Stock futures opened slightly lower Thursday evening, extending losses from the regular session as investors eyed renewed tensions between the U.S. and China.

President Donald Trump is expected to address some of the recent points of strain between the world’s two largest economies in a press conference Friday. Stocks tumbled off their intraday highs and into negative territory during the regular session Thursday following the announcement of Trump’s remarks.

On Thursday, China approved a draft decision for new national security legislation that would impose on freedoms in Hong Kong, in a move that would encroach on the autonomy of the region and jeopardize its special trade status with the U.S. This came against a backdrop of other issues chipping at the relations between the two countries, with Trump repeatedly blaming China for its mishandling of the coronavirus pandemic, and Washington moving to pass legislation that would to delist some Chinese corporations from U.S. exchanges.

While the apparent re-escalation of tensions with China has spooked markets in recent sessions, some analysts maintained that punitive measures in the form of increased tariffs – a major driver of stock market volatility last year – is unlikely to occur in the near-term given the economic disruption already induced by the coronavirus pandemic.

Further tariff increases look less likely than some of these other measures, in our view. While US exports to China have so far fallen well short of the goals in the Phase 1 agreement, imposing additional tariffs on US consumers in the midst of a recession ahead of the presidential election still appears to carry more political risks than benefits, Goldman Sachs analysts Alec Phillips and Andrew Tilton said in a note Thursday.

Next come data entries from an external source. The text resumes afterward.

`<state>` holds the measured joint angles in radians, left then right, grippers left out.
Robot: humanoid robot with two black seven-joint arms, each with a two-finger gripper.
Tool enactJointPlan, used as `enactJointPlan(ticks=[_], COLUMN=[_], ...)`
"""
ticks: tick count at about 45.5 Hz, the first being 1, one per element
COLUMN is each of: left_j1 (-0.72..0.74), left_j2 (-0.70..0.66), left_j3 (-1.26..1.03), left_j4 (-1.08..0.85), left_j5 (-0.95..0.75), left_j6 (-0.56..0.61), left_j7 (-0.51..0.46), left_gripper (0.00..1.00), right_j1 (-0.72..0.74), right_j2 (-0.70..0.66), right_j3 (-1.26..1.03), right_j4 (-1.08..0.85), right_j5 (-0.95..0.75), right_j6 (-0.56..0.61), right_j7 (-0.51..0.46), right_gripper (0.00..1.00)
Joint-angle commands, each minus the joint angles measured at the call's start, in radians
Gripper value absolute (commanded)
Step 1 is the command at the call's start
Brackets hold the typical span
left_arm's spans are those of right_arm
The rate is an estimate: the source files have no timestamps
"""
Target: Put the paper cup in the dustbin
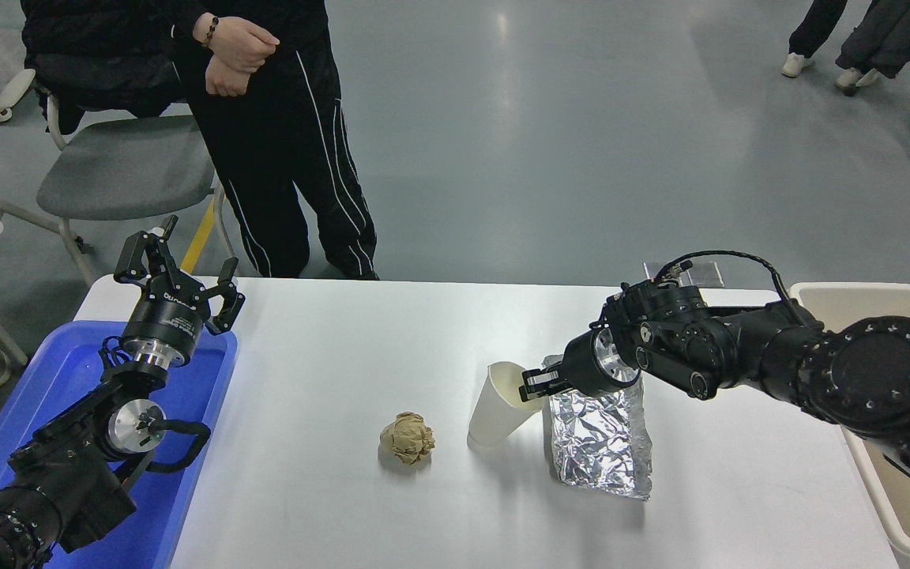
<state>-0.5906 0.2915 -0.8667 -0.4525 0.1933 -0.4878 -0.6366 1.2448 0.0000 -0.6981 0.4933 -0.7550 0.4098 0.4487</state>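
Note:
The paper cup (496, 407) is off-white and stands near the table's middle, tilted with its open top leaning right and its base low over the table. My right gripper (532, 386) comes in from the right and is shut on the cup's right rim, one finger inside and one outside. The beige dustbin (866, 295) stands at the table's right edge, mostly hidden behind my right arm. My left gripper (178, 273) is parked open above the blue bin at the lower left.
A crumpled brown paper ball (407, 437) lies left of the cup. A silver foil bag (601, 442) lies just right of it, under my right wrist. A blue bin (60, 379) sits at the left. A person (265, 118) stands by a chair (123, 170) at the far left.

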Motion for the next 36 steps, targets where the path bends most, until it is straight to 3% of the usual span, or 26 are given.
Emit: enactJointPlan(ticks=[1,21,36], left_j1=[0.000,0.000,0.000], left_j2=[0.000,0.000,0.000], left_j3=[0.000,0.000,0.000], left_j4=[0.000,0.000,0.000], left_j5=[0.000,0.000,0.000], left_j6=[0.000,0.000,0.000], left_j7=[0.000,0.000,0.000], left_gripper=[1.00,1.00,1.00], right_j1=[0.054,0.220,0.209], right_j2=[0.000,-0.181,-0.259], right_j3=[0.022,0.262,0.321], right_j4=[0.001,0.080,0.087], right_j5=[0.019,0.184,0.367], right_j6=[0.003,0.046,0.049], right_j7=[0.008,0.015,0.008], right_gripper=[0.00,0.00,0.00])
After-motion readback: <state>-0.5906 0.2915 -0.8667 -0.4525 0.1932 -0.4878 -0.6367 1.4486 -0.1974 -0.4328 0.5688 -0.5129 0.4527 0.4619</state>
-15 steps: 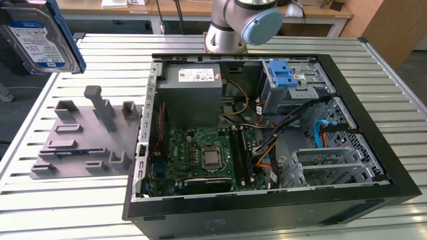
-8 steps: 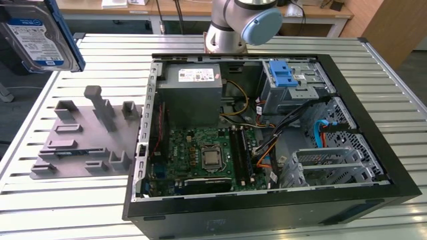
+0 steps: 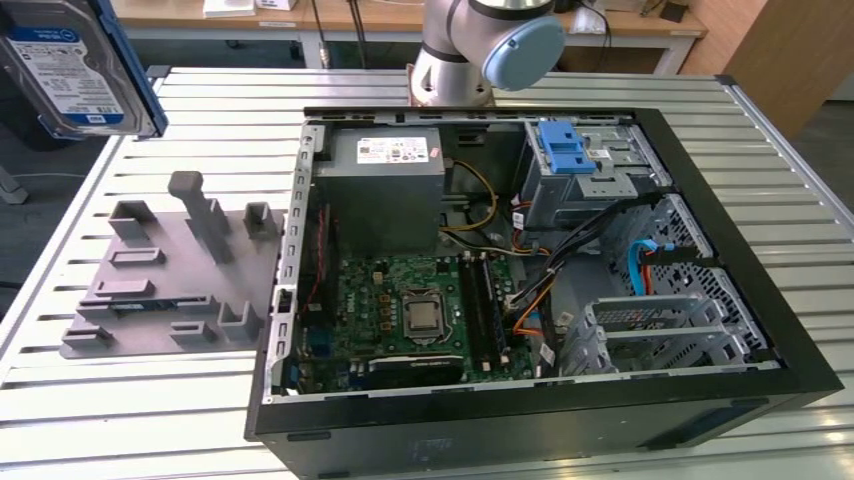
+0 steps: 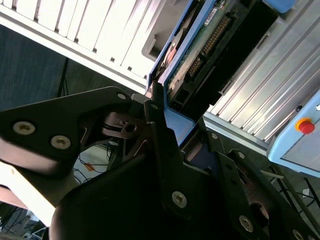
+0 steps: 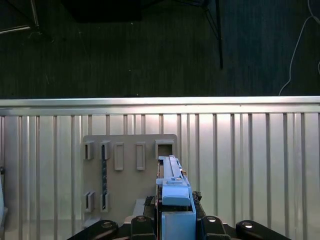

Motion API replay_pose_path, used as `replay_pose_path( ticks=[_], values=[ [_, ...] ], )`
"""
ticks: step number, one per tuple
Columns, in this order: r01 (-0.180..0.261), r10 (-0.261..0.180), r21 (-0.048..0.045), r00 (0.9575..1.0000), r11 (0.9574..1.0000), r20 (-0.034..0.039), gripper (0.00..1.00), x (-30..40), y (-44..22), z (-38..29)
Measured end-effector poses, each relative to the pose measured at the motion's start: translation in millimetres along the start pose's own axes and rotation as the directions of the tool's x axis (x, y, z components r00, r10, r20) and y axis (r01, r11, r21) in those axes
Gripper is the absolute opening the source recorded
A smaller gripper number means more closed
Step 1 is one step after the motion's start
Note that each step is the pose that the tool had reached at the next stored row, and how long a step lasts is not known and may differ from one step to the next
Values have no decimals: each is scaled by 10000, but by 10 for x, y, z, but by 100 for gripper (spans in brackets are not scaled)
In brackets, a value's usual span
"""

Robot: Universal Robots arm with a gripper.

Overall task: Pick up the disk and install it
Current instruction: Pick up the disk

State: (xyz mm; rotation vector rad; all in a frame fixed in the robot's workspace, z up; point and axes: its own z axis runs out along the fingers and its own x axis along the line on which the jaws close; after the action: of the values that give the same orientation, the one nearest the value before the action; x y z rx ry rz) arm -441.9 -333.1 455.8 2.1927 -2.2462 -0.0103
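- A slatted metal table (image 3: 147, 400) carries the work. In the first wrist view a dark floor (image 5: 150, 50) lies beyond the table's far edge.
- The claw (image 5: 175, 224) is closed on the disk (image 5: 172, 182) — in the first wrist view its black jaws stand on either side of the blue bracket.
- In the second wrist view the claw (image 4: 172, 117) grips the bracket end of the disk (image 4: 210, 45). The connector edge and the green circuit board point away from it.
- In the exterior view the disk (image 3: 67, 75) hangs in the air at the exterior view's left, off the table, with its white-and-blue label facing the camera. It is well apart from the computer case (image 3: 534, 420).
- A grey fixture plate (image 3: 174, 270) with raised slots lies flat on the table. In the first wrist view the fixture plate (image 5: 125, 170) sits below the held disk.
- The open case stands just beside the plate, on the exterior view's right.
- Inside it are a grey power supply (image 3: 387, 200), a motherboard (image 3: 400, 300) and a metal drive cage (image 3: 587, 180) with a blue latch (image 3: 567, 150).
- The arm (image 3: 481, 45) rises behind the case.
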Motion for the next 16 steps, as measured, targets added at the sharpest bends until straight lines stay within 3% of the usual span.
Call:
replay_pose_path(
  ticks=[16],
  values=[
    [0,0,0,10000,10000,0,36,0,1,-138]
  ],
)
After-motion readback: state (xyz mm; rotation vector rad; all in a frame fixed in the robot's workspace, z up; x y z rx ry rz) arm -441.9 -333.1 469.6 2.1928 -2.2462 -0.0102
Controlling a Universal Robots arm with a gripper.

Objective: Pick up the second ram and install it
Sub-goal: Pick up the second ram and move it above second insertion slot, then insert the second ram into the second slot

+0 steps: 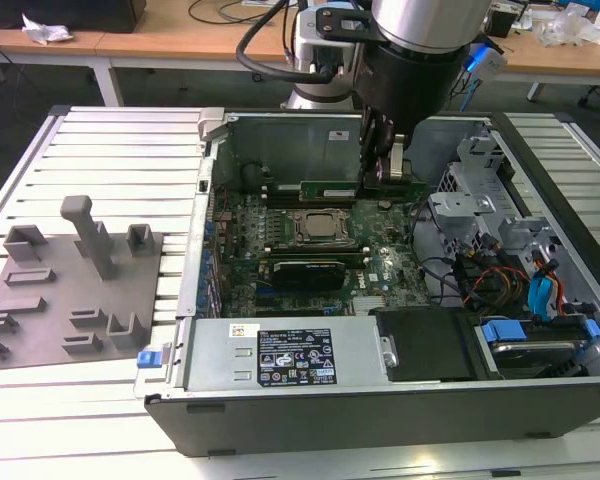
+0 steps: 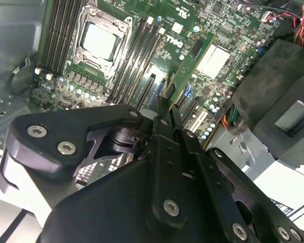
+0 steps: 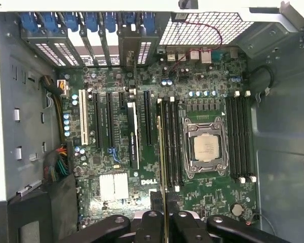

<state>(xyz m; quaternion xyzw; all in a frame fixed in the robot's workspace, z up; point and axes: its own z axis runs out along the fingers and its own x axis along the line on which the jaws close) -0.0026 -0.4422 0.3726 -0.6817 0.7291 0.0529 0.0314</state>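
Open computer case (image 1: 280, 372) lies on its side on a slatted metal table (image 1: 110, 150), motherboard (image 1: 380, 262) facing up, processor socket (image 1: 318, 227) near the board's middle. Grey plastic tray (image 1: 70, 290) with upright blocks rests on the table beside the case, on the exterior view's left, well apart from the arm. Robot arm (image 1: 410, 50) reaches down into the case from its far side, above the board. Gripper (image 1: 383, 160) hangs over the far part of the board, beyond the socket; fingers (image 2: 164, 114) clenched on the second ram (image 1: 345, 187), which is held on edge, raised above the board. In the second wrist view the ram (image 2: 195, 55) runs out from the fingertips as a green strip with a dark chip, over the black memory slots (image 2: 142, 55) beside the socket. In the first wrist view its thin edge (image 3: 162, 167) lies alongside the slots (image 3: 172, 142) next to the socket (image 3: 207, 147). Whether it touches a slot cannot be told.
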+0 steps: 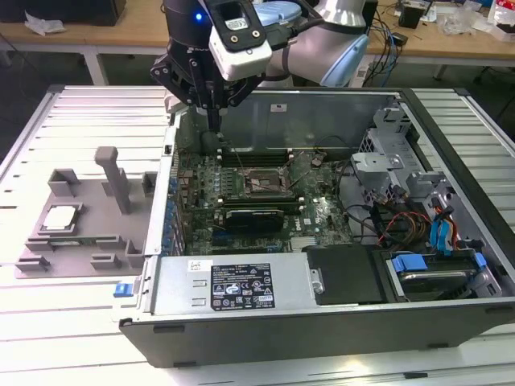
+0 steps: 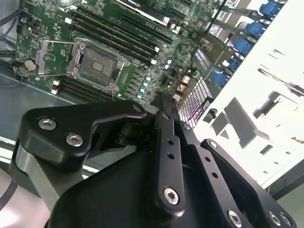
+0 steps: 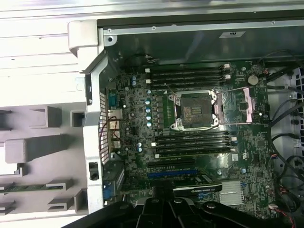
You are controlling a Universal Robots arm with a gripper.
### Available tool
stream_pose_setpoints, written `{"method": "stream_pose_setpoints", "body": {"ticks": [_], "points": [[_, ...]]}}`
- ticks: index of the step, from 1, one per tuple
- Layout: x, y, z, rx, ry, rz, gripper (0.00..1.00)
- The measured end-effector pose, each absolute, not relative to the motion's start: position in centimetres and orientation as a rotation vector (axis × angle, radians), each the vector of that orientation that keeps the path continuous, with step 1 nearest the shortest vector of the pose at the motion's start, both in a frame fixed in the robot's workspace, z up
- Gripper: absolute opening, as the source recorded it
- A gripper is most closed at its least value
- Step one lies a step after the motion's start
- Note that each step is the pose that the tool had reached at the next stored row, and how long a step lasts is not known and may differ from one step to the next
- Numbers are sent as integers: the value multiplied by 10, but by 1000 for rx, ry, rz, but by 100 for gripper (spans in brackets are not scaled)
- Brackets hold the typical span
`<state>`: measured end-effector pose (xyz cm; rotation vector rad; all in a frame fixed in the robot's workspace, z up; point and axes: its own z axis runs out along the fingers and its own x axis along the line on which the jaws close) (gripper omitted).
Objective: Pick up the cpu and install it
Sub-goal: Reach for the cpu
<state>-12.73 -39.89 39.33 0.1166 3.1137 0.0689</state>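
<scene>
Exterior view: the pincer (image 1: 213, 121) hangs over the far side of the open computer box (image 1: 241, 326). Its two fingers are pressed together and hold nothing. Under it lies the green board (image 1: 322, 213) with the square socket (image 1: 259, 183) in the middle. The cpu (image 1: 60, 218) is well apart from the pincer. It lies flat on the grey tray (image 1: 105, 241) outside the box, at the exterior view's left.
</scene>
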Motion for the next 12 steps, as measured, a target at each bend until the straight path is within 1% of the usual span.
{"method": "stream_pose_setpoints", "body": {"ticks": [12], "points": [[-142, -399, 393, 117, 3114, 69, 11]]}}
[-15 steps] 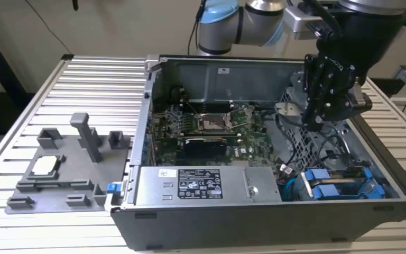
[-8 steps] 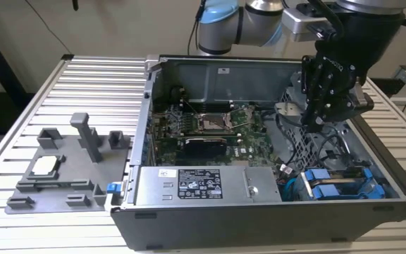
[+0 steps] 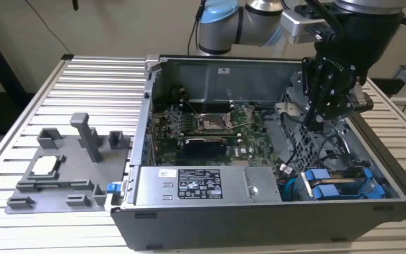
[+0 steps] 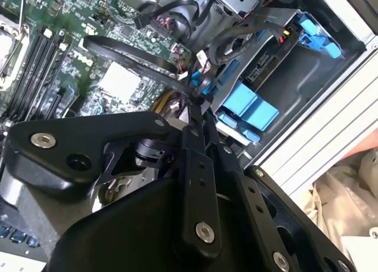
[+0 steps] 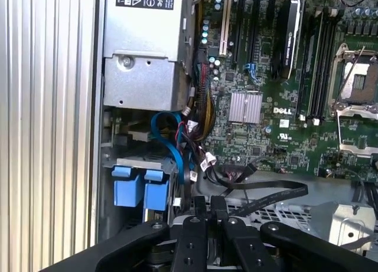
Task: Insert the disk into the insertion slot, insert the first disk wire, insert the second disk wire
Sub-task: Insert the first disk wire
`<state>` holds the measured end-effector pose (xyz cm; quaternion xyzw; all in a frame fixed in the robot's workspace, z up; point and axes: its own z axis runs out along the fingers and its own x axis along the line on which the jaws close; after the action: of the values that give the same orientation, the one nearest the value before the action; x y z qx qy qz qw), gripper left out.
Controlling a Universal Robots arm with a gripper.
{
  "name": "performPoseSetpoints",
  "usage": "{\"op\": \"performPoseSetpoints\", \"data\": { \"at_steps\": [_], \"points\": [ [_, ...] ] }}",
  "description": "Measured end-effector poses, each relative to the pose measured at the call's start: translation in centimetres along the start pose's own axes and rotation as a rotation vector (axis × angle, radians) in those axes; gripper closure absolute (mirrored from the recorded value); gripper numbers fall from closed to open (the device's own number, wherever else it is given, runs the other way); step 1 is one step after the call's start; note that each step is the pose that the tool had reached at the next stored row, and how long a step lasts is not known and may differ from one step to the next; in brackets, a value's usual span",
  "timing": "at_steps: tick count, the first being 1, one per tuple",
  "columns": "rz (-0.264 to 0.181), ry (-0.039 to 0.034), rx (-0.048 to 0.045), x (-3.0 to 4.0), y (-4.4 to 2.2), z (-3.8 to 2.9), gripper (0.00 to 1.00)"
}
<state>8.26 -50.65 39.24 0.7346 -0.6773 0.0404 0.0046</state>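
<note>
Two blue-framed drives (image 3: 333, 185) sit side by side in the grey drive cage (image 3: 372, 182) at the case's front corner, on the exterior view's right; I cannot tell which one is the disk. Their blue tabs (image 5: 142, 189) also appear in both wrist views, and each fills an insertion slot. My gripper (image 3: 314, 126) hangs inside the case above the perforated cage wall, a little behind the drives. Its fingers (image 5: 199, 208) are pressed together on the end of a flat black disk wire (image 5: 271, 195), which loops over the motherboard. The fingertips (image 4: 196, 110) stand close to the blue tabs (image 4: 248, 104).
The open computer case (image 3: 259, 217) lies on a slatted metal table (image 3: 83, 84). A silver power supply (image 3: 203, 185) lies along the front, with the motherboard (image 3: 203, 127) behind it. Loose cable bundles (image 5: 198, 127) crowd the gap by the cage. A grey fixture plate (image 3: 62, 169) lies on the exterior view's left.
</note>
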Motion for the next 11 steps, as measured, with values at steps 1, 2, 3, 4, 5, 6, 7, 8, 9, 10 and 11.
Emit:
{"op": "performPoseSetpoints", "data": {
  "at_steps": [1,2,3,4,5,6,7,8,9,10,11],
  "points": [
    [0.000,0.0000,0.0001,0.00,0.00,0.00,0.84],
    [0.000,0.0001,0.0001,0.00,0.01,0.00,0.84],
    [0.000,0.0000,0.0001,0.00,0.01,0.00,0.84],
    [0.000,0.0000,0.0001,0.00,0.01,0.00,0.84],
    [0.000,0.0001,0.0001,0.00,0.01,0.00,0.84],
    [0.000,0.0001,0.0001,0.00,0.01,0.00,0.84],
    [0.000,0.0001,0.0001,0.00,0.01,0.00,0.84],
    [0.000,0.0001,0.0001,0.00,0.01,0.01,0.84],
    [0.000,0.0001,0.0001,0.00,0.01,0.02,0.84],
    [0.000,0.0001,-0.0005,0.04,0.01,0.03,0.84],
    [0.000,-0.0001,-0.0021,0.12,-0.02,0.05,0.84]
  ]
}}
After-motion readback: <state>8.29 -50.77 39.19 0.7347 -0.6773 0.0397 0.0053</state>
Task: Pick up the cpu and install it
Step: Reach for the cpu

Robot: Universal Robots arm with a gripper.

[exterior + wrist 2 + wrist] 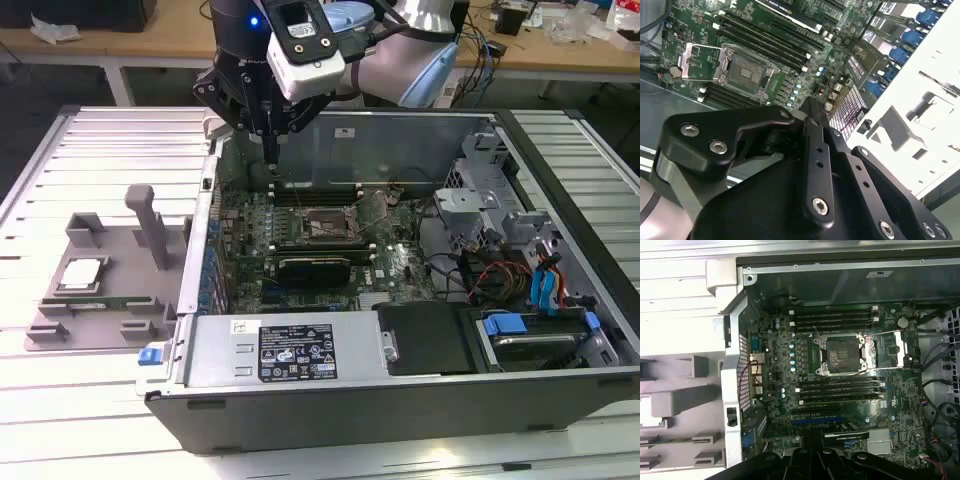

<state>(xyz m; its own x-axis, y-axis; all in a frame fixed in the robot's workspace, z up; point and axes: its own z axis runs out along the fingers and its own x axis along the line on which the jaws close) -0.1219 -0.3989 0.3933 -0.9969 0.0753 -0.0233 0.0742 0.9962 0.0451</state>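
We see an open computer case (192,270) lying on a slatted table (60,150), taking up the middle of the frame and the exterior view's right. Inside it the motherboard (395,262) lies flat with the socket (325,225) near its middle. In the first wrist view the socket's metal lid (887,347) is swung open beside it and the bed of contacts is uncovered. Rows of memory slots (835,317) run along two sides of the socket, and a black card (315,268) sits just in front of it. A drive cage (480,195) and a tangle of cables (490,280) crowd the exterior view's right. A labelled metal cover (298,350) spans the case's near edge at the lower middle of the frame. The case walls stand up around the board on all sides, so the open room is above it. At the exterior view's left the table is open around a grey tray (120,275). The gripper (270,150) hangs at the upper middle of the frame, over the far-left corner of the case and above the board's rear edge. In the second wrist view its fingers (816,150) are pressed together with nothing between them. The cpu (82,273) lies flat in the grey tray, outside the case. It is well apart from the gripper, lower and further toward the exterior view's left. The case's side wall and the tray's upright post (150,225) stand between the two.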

We anticipate that Chinese policymakers would generally react proportionately or less-than proportionately to any further US actions, Phillips and Tilton said. Recent US rhetoric on the virus and trade deal has been met mainly with rhetoric in return, rather than discrete policy actions.

Separately, shares of tech companies including Twitter recovered some losses in late trading, after Trump signed an executive order aimed at limiting legal protections federal laws offer social media platforms, following a public spat with Twitter over its imposing a fact-checking feature to Trump’s tweets earlier this week.

Investors also eyed the latest set of new economic data on Thursday, which was still historically weak but pointed to some improvement off last month’s lows. Initial jobless claims rose by another 2.123 million last week, while continuing unemployment claims posted their first decline of the pandemic era to 21.05 million.

Initial claims “appear set to fall more quickly this week than last, perhaps because businesses anticipating reopenings are hesitating before letting go more staff,” said Ian Shepherdson, chief economist for Pantheon Macroeconomics.